Regression analysis is a foundational tool in Business Statistics. It allows us to understand relationships between variables and make predictions. As UGC NET Commerce aspirants, it is essential to not just understand individual types of regression but also know when and why to use each. This article provides an in-depth comparison of three major types of regression:
- Linear Regression
- Logistic Regression
- Multiple Regression
We'll explore their assumptions, mathematical models, applications, and interpretations laying out the full spectrum of regression tools.

Dependent Variable Type
Linear Regression is used when the dependent variable is continuous and numeric (e.g., sales, income, height).
Logistic Regression is used when the dependent variable is binary or categorical (e.g., Yes/No, Pass/Fail, 0/1).
Multiple Regression is an extension of linear regression but includes two or more independent variables to predict a continuous dependent variable.
Model Form & Estimation Method
1. Linear Regression
Model Form: Y = β₀ + β₁X + ε
Estimation: Ordinary Least Squares (OLS)
2. Logistic Regression
Model Form: log(p/(1−p)) = β₀ + β₁X
This is called the logit function. The output is the log-odds of the probability of an event.
Estimation: Maximum Likelihood Estimation (MLE)
3. Multiple Regression
Model Form: Y = β₀ + β₁X₁ + β₂X₂ + ... + βₖXₖ + ε
Estimation: Ordinary Least Squares (OLS)
Goodness-of-Fit Metrics
Model | Main Metric | Interpretation |
---|---|---|
Linear Regression | R² (Coefficient of Determination) | Proportion of variance explained by the model. |
Logistic Regression | Log-likelihood, Pseudo R², AUC-ROC | Model’s accuracy in predicting categories. |
Multiple Regression | Adjusted R² | Like R² but adjusted for number of predictors. |
Use-Cases & Limitations
1. Linear Regression
Use-Case: Forecasting demand, estimating cost, predicting performance scores.

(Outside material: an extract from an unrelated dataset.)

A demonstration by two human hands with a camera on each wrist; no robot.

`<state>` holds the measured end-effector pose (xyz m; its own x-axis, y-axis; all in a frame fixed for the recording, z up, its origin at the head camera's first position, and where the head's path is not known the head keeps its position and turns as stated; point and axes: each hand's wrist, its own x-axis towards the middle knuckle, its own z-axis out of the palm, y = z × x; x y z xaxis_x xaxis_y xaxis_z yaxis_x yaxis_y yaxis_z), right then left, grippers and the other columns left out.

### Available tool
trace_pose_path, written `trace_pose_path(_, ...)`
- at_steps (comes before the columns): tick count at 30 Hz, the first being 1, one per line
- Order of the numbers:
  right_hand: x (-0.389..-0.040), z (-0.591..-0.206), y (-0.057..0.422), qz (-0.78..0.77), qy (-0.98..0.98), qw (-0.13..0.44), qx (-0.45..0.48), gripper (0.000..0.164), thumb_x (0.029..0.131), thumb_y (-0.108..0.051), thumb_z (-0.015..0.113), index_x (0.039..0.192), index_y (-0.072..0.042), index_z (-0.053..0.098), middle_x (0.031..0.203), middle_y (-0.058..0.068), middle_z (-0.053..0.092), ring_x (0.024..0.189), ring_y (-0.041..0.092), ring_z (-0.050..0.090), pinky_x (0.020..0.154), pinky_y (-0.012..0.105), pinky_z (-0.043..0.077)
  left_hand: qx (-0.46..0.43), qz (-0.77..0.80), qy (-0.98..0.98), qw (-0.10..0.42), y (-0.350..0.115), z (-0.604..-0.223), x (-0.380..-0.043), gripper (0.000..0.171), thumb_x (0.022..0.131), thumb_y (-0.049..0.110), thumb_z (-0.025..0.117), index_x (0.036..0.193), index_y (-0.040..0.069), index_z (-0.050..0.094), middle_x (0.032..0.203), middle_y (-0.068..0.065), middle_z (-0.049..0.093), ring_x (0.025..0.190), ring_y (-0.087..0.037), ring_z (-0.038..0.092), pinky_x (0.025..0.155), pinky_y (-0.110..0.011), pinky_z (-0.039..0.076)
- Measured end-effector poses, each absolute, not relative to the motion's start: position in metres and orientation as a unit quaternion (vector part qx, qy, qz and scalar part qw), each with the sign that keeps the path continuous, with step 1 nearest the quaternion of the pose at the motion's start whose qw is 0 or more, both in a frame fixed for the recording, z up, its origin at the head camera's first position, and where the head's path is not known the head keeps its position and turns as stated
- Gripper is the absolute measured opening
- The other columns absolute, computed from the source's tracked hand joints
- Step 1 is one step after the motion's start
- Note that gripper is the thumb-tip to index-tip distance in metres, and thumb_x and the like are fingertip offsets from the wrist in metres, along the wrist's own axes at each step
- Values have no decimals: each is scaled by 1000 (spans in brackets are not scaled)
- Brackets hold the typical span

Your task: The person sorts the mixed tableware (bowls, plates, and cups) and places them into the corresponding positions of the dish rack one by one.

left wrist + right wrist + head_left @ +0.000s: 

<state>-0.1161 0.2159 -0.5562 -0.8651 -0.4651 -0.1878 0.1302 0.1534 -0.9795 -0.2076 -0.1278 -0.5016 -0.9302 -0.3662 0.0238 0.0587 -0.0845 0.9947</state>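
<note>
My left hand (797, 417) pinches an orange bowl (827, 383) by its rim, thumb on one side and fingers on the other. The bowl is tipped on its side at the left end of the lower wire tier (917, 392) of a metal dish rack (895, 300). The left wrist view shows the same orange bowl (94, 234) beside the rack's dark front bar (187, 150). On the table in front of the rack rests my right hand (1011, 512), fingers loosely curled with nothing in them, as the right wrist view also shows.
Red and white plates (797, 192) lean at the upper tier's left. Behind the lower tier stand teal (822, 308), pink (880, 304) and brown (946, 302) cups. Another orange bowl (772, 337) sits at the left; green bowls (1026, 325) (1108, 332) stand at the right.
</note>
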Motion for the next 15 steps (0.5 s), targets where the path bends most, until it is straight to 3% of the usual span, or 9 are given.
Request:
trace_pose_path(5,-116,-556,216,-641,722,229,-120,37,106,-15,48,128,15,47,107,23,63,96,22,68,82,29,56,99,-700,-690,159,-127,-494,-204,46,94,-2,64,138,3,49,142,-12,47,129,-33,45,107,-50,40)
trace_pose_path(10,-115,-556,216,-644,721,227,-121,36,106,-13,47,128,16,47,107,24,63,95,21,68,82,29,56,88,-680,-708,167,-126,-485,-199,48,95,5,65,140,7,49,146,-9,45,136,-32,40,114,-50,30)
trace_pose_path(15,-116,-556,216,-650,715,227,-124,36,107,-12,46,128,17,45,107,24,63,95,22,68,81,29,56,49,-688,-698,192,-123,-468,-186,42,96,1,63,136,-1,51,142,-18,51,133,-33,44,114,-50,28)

Limitations: Assumes linearity and normality. Not suitable for categorical outcomes.
2. Logistic Regression
Use-Case: Predicting likelihood of loan default, churn analysis, disease detection.

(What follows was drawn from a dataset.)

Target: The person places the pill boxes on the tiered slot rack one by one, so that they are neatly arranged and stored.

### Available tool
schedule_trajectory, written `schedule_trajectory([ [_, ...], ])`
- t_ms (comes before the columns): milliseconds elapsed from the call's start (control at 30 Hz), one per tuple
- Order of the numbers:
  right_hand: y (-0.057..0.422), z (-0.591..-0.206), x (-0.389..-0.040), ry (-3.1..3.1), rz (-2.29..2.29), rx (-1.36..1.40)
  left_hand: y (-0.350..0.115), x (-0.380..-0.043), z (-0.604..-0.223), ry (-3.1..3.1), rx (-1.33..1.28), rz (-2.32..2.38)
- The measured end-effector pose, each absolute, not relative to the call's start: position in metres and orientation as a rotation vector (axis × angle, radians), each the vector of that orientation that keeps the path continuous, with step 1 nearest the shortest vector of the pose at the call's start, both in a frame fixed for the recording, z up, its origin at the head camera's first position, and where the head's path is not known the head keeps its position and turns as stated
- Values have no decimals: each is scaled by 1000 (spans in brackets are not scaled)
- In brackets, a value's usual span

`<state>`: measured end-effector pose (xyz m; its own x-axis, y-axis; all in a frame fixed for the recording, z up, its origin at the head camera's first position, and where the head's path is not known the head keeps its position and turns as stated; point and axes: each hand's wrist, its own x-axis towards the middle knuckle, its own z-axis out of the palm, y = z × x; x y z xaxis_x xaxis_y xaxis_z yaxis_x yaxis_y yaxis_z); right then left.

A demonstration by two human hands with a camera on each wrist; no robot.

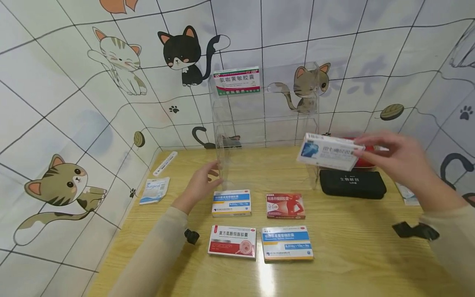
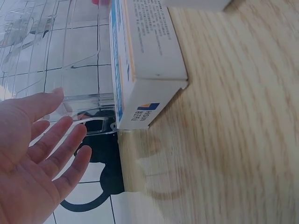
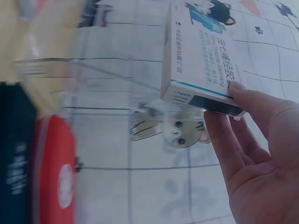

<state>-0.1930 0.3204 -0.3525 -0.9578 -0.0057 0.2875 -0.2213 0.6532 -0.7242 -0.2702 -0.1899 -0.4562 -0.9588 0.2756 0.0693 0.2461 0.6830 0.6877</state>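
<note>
My right hand (image 1: 398, 152) pinches a white medicine box (image 1: 330, 152) by its right end, thumb on the printed face. The box is in the air in front of the right side of a clear acrylic rack (image 1: 265, 119). In the right wrist view the box (image 3: 201, 60) shows a blue stripe along its edge. At the rack's lower left side is my left hand (image 1: 202, 181), its fingers (image 2: 74, 135) loosely extended beside the clear panel. A green-and-white medicine box (image 1: 237, 81) stands at the left of the top shelf.
Before the rack lie two blue-and-white boxes (image 1: 231, 203), a red box (image 1: 285, 206) and a white-and-red box (image 1: 232, 241). A black case (image 1: 352, 184) and a red pouch (image 1: 365, 161) sit right of it. At left are a surgical packet (image 1: 154, 190) and white strip (image 1: 165, 163).
</note>
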Motion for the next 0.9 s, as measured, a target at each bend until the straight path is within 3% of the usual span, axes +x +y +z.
schedule_trajectory([
  [500,250,-213,-324,-2243,1426,232,-192,-270,-454,2826,483,1167],
  [900,240,-213,-372,-2217,1475,201,-195,-272,-457,2842,490,1156],
])
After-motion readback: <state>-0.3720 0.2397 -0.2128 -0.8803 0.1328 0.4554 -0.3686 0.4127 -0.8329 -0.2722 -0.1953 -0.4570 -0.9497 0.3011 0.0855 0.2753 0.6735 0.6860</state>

Limitations: Only for binary/categorical outcomes. Interpretation of coefficients is in terms of odds.
3. Multiple Regression
Use-Case: When the outcome is influenced by multiple variables—like sales influenced by pricing, advertising, and seasonality.
Limitations: Multicollinearity may affect reliability of coefficients. Interpretation becomes complex with more predictors.
Example
1. Linear Regression
Data: Predict sales (Y) based on advertising spend (X)
Y = 50 + 4X
If X = ₹10,000, then Y = 50 + 4(10) = ₹90
2. Logistic Regression
Data: Predict whether a student will pass (1) or fail (0) based on study hours (X)
log(p/1-p) = -1 + 0.8X → p = 1 / (1 + e^(-(-1+0.8X)))
If X = 2 hours, p = 1 / (1 + e^(-0.6)) ≈ 0.645 (i.e., 64.5% chance of passing)
3. Multiple Regression
Data: Predict salary (Y) based on experience (X₁) and education level (X₂)
Y = 30 + 5X₁ + 10X₂
If X₁ = 4 years, X₂ = 2 (postgraduate), then Y = 30 + 20 + 20 = ₹70
Interpretation of Results
Linear Regression: A one-unit increase in X increases Y by β₁ units.
Logistic Regression: A one-unit increase in X increases the log-odds of the outcome by β₁. Odds ratio = e^β₁.
Multiple Regression: Coefficients are interpreted while holding other variables constant.
Application Cases (Qualitative Insights)
- Marketing: Linear regression is used to forecast ad impact on sales. Logistic regression helps identify customers likely to churn.
- Healthcare: Logistic regression helps predict disease probability. Multiple regression helps understand what combination of diet, exercise, and medication impact health scores.
- Finance: Multiple regression helps understand investment returns based on economic indicators.
Quick Comparison Table
Aspect | Linear Regression | Logistic Regression | Multiple Regression |
---|---|---|---|
Dependent Variable | Continuous | Binary / Categorical | Continuous |
Estimation Method | OLS | MLE | OLS |
Equation Type | Linear | Log-odds | Linear (with multiple Xs) |
Evaluation | R² | AUC, Pseudo R² | Adjusted R² |
When to Use | Simple prediction with one numeric X | Probability prediction | Multifactor prediction |
Summary
Each regression method has its strengths and intended usage. Linear regression is best for simple numeric predictions. Logistic regression is ideal for classification problems, especially binary outcomes. Multiple regression is powerful when you need to analyze the influence of several variables at once.
For UGC NET, understanding not only how to apply these tools but also their theoretical foundations, assumptions, and interpretive frameworks is essential. Always check data type, problem type, and output needs before selecting a regression method.